Why Cybersecurity Is No Longer Just an IT Problem
Chris’s central message is straightforward: information security should not be treated as a back-office IT function. It is a cross-organizational responsibility that touches governance, operations, finance, legal, clinical care, and the boardroom.
He frames the problem this way: information security is like air conditioning; nobody notices it until it fails. When systems are working, security is invisible. When systems fail, the entire organization feels the heat. That is why leaders must understand security as an enterprise risk management problem, not simply a technical one.
At the heart of this approach are three interlocking domains:
- Governance: Policies, roles, and accountability, including who is responsible for what and how decisions are escalated.
- Risk Management: A repeatable framework to identify, classify, and mitigate the highest risks to operations and patient safety.
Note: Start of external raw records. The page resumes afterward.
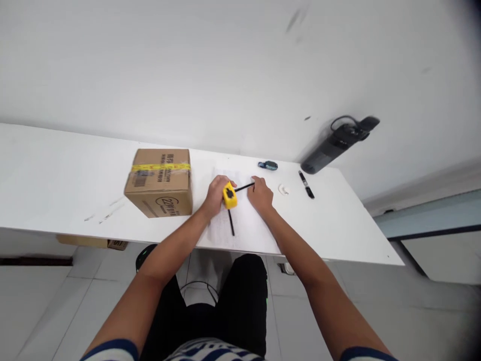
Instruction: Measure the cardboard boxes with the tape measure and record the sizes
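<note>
My left hand (217,195) is closed around the side of a yellow tape measure (230,196) with a dark patch on it, above a printed sheet of paper (220,230). A thin black strip (244,187) runs from the tape measure to my right hand (260,194), whose closed fingers grip its far end. Below the tape measure, a second slim black piece (231,223) points toward the table's front edge; whether it joins the tape measure I cannot tell. Part of the paper is hidden under my hands.
A taped cardboard box (161,185) stands left of my hands on the white table (45,175). To the right lie a small dark-blue object (268,165), a whitish curled piece (283,189) and a black pen (306,184). A dark bottle (334,145) stands by the wall.
</note>
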A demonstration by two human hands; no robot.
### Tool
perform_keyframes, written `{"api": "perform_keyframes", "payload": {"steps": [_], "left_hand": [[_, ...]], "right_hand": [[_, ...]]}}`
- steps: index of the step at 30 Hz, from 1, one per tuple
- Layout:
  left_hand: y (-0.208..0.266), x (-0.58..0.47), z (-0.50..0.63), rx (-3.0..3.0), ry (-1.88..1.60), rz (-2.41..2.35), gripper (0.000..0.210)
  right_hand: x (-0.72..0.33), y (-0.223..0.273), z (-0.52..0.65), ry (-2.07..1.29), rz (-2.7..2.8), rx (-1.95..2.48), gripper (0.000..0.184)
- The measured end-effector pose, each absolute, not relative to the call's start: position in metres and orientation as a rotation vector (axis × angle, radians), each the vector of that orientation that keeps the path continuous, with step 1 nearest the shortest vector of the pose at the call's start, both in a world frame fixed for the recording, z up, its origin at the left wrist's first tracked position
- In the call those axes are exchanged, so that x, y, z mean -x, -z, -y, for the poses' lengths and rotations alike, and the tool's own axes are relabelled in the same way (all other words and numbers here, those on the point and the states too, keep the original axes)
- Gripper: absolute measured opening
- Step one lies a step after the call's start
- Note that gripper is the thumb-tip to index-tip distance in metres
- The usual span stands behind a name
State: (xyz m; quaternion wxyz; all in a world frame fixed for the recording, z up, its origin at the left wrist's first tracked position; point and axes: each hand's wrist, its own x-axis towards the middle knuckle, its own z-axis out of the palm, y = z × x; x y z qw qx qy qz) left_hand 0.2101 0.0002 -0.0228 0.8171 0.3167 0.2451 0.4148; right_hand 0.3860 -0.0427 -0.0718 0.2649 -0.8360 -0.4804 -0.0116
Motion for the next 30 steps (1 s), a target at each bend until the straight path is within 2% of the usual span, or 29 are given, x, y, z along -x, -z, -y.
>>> {"api": "perform_keyframes", "payload": {"steps": [5,10,13,18,21,24,27,30], "left_hand": [[-0.012,-0.173,0.079,-0.710,-1.012,-0.461,0.027],[-0.037,-0.087,0.139,-0.498,-1.042,-0.359,0.038],[-0.046,-0.051,0.160,-0.413,-1.116,-0.371,0.037],[-0.053,-0.023,0.189,-0.383,-1.121,-0.550,0.046],[-0.050,-0.009,0.200,-0.530,-1.104,-0.556,0.058],[-0.047,0.002,0.199,-0.836,-1.092,-0.578,0.062],[-0.052,0.007,0.178,-1.308,-1.084,-0.751,0.063],[-0.066,0.012,0.134,-1.738,-1.213,-0.995,0.058]], "right_hand": [[-0.388,0.029,0.046,-0.285,1.054,2.043,0.039],[-0.307,-0.013,0.124,-0.485,1.458,1.392,0.035],[-0.227,-0.001,0.178,-0.550,1.756,1.092,0.054],[-0.128,0.033,0.209,-0.243,1.503,0.902,0.082],[-0.103,0.033,0.207,-0.392,1.267,0.894,0.070],[-0.103,0.016,0.205,-0.763,1.049,0.956,0.055],[-0.117,-0.007,0.203,-1.112,0.842,0.932,0.055],[-0.136,-0.027,0.198,-1.319,0.681,0.848,0.054]]}}
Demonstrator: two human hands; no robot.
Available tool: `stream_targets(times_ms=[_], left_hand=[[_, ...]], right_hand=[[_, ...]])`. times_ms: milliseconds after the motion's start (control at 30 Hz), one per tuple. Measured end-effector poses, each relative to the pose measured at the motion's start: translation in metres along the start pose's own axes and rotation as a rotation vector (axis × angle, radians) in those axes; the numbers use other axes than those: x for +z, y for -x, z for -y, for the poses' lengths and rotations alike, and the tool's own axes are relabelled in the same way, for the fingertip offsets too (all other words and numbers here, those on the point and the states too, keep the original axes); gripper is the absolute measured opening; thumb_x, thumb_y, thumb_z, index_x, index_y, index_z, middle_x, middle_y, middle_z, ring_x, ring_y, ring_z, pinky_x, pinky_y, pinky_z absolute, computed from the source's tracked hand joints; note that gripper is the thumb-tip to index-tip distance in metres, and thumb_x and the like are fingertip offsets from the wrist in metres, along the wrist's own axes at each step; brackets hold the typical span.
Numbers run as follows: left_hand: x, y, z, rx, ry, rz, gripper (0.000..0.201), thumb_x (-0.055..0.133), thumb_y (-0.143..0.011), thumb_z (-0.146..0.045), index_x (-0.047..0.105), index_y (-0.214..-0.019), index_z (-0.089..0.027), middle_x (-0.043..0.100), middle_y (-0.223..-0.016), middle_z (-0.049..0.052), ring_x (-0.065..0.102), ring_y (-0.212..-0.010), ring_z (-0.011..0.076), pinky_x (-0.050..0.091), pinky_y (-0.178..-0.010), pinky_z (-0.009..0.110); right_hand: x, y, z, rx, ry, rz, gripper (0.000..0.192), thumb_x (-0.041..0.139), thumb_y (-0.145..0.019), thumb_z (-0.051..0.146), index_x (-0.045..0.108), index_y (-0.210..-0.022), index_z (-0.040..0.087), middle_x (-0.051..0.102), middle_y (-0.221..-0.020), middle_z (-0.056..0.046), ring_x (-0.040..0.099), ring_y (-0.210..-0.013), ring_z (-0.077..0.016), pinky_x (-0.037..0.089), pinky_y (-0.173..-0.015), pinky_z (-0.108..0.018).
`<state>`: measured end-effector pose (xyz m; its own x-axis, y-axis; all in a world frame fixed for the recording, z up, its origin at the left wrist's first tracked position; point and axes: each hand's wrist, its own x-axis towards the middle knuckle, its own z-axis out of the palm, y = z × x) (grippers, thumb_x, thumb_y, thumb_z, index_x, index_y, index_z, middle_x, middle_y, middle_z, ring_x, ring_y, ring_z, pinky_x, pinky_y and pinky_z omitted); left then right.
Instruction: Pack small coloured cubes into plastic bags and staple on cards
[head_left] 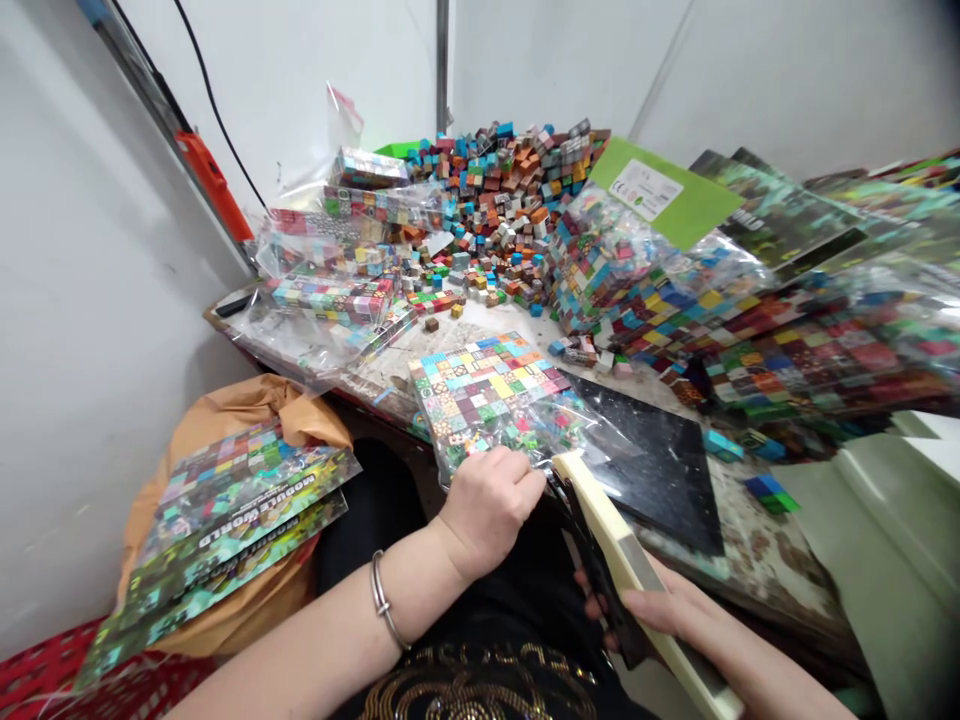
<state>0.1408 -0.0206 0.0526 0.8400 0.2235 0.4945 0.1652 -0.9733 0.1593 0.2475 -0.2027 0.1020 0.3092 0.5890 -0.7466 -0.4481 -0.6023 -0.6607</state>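
Observation:
My left hand (491, 502), a bangle on its wrist, pinches the near edge of a clear plastic bag (495, 395) filled with small colourful cubes, which rests on the table's front edge. My right hand (660, 612) grips a cream-coloured hand tool with dark jaws (600, 535), perhaps a stapler. Its tip sits at the bag's edge, right beside my left fingers.
A big heap of loose cubes (510, 190) fills the back of the table. Filled bags lie to the left (337, 290) and right (787, 340). A black slab (660, 470) lies beside the bag. Printed "Module World" cards (232, 520) rest on an orange sack at the left.

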Motion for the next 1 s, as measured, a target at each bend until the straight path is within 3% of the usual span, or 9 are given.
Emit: stream_targets(times_ms=[133,267,400,567,767,867,1000], left_hand=[[0.001,0.001,0.000,0.002,-0.007,0.004,0.020,0.039,-0.086,-0.018,0.058,-0.078,-0.018,0.052,-0.070,0.000,0.045,-0.067,0.0148,0.036,-0.056,0.027],[0.002,0.001,0.000,0.011,-0.004,0.005,0.022,0.037,-0.087,-0.017,0.057,-0.077,-0.018,0.052,-0.071,0.001,0.045,-0.068,0.0141,0.037,-0.059,0.027],[0.002,0.001,0.000,0.034,-0.013,-0.004,0.024,0.036,-0.087,-0.017,0.057,-0.075,-0.018,0.052,-0.069,0.001,0.045,-0.067,0.0140,0.036,-0.057,0.026],[0.002,0.002,0.000,0.056,-0.018,-0.007,0.025,0.036,-0.087,-0.018,0.057,-0.073,-0.018,0.052,-0.067,0.001,0.045,-0.066,0.0146,0.035,-0.054,0.026],[0.004,0.004,0.001,0.046,0.050,-0.001,0.025,0.036,-0.088,-0.017,0.059,-0.079,-0.017,0.054,-0.069,0.002,0.048,-0.069,0.0142,0.039,-0.059,0.026],[0.006,0.006,0.001,0.036,0.065,-0.010,0.024,0.037,-0.087,-0.017,0.059,-0.079,-0.016,0.056,-0.070,0.002,0.049,-0.069,0.0147,0.041,-0.060,0.027],[0.008,0.008,0.001,0.019,0.080,-0.030,0.024,0.037,-0.087,-0.016,0.059,-0.078,-0.015,0.055,-0.068,0.003,0.049,-0.067,0.0143,0.041,-0.060,0.027]], right_hand=[[0.002,-0.001,0.001,-0.023,0.049,-0.004,0.053,0.057,-0.074,0.037,0.044,-0.123,0.023,0.059,-0.110,-0.005,0.054,-0.100,-0.0259,0.041,-0.086,-0.038],[0.003,-0.002,0.001,-0.047,0.086,-0.025,0.051,0.057,-0.074,0.038,0.046,-0.121,0.023,0.060,-0.108,-0.003,0.052,-0.102,-0.0248,0.040,-0.088,-0.036],[0.006,-0.003,0.004,0.007,0.073,-0.019,0.047,0.057,-0.071,0.040,0.052,-0.116,0.024,0.064,-0.091,-0.003,0.057,-0.090,-0.0240,0.044,-0.077,-0.032],[0.013,-0.008,0.011,0.005,0.108,-0.009,0.040,0.056,-0.069,0.042,0.058,-0.104,0.024,0.064,-0.086,-0.004,0.057,-0.078,-0.0191,0.044,-0.062,-0.025],[0.016,-0.012,0.020,-0.036,0.255,0.067,0.033,0.051,-0.075,0.037,0.055,-0.104,0.022,0.060,-0.092,-0.003,0.054,-0.081,-0.0164,0.042,-0.070,-0.024],[0.018,-0.013,0.023,-0.068,0.387,0.045,0.025,0.052,-0.074,0.034,0.055,-0.094,0.019,0.058,-0.090,-0.003,0.052,-0.083,-0.0168,0.040,-0.071,-0.025],[0.024,-0.019,0.020,-0.122,0.476,0.039,0.013,0.052,-0.071,0.030,0.048,-0.074,0.017,0.051,-0.068,0.001,0.046,-0.065,-0.0123,0.037,-0.059,-0.023]])
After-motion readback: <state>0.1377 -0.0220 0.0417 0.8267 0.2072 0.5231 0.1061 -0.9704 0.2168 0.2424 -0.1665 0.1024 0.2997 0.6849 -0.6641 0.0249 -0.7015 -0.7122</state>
- Compliance: Meeting HIPAA, state regulations, NIST, and SOC requirements to avoid regulatory action and reputational damage.
When these domains are integrated, the organization can prioritize investments and make decisions that balance security with growth and clinical mission.
Why Healthcare Remains a Target-Rich Environment
Healthcare has become one of the most attractive targets for attackers. Chris outlines the main reasons:
- High-value data: Patient records contain names, addresses, Social Security numbers, insurance, payment information, and detailed medical histories, the kinds of information that are extremely valuable on illicit markets.
- Legacy systems: Many clinical systems were designed long before today’s threat landscape and are expensive or complex to replace.
- Underfunded IT: Budget constraints often leave security gaps, deferred patching, and limited staffing for monitoring and incident response.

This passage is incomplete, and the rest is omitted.